Assignment: Within the data that follows, set down exactly the lines from the one containing "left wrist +" through the one containing "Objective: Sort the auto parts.", both ends included.

Data extract:
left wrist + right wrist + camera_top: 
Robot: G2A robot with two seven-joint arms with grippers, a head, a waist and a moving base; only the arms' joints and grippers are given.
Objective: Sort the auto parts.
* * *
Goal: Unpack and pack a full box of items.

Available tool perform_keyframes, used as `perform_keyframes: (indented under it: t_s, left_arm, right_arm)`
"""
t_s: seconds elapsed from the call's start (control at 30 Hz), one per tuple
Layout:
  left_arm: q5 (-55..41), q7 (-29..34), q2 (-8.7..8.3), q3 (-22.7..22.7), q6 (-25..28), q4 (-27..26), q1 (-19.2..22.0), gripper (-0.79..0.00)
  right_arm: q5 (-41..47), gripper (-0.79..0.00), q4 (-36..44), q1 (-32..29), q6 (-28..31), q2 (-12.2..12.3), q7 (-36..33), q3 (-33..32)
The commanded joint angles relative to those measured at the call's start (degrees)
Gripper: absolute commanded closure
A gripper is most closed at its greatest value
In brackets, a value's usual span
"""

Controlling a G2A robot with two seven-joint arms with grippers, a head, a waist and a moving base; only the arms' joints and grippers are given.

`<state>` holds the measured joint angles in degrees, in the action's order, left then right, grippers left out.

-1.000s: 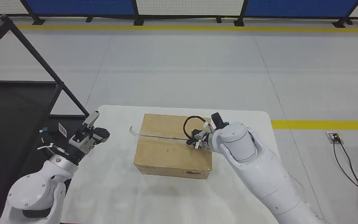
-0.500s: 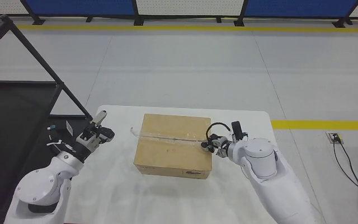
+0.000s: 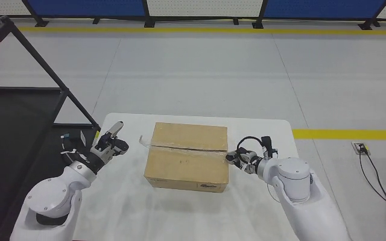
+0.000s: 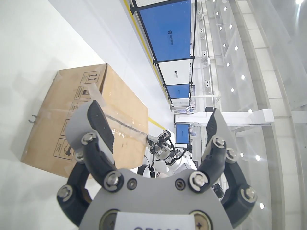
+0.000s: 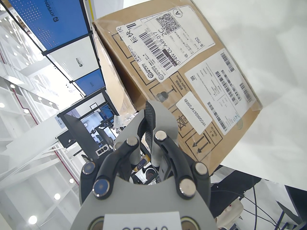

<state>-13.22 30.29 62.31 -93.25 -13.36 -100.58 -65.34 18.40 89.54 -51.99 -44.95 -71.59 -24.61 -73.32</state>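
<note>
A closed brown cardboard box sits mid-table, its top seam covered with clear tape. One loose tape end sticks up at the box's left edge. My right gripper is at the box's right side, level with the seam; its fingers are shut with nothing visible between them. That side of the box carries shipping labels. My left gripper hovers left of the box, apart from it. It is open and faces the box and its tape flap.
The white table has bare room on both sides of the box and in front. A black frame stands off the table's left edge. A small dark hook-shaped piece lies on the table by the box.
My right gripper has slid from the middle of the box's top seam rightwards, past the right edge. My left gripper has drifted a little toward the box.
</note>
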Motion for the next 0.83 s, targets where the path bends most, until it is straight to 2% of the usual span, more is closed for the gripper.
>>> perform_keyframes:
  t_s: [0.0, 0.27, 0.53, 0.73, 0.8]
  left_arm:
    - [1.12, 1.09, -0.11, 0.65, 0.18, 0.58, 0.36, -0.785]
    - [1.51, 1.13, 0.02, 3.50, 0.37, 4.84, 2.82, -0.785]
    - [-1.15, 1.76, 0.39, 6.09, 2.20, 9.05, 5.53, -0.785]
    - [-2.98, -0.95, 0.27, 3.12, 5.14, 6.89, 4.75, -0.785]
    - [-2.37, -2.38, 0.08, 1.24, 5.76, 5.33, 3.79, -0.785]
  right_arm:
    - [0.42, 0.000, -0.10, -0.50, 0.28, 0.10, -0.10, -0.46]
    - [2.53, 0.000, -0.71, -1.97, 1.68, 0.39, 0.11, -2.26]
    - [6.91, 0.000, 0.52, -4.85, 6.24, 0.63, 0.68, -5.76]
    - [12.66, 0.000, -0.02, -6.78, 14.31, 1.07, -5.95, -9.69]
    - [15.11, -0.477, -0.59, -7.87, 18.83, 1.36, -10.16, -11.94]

Answer space:
left wrist + right wrist + camera_top: 
Robot: G2A robot with two seven-joint arms with grippers, a head, a waist and a moving base; only the arms' joints and grippers are given.
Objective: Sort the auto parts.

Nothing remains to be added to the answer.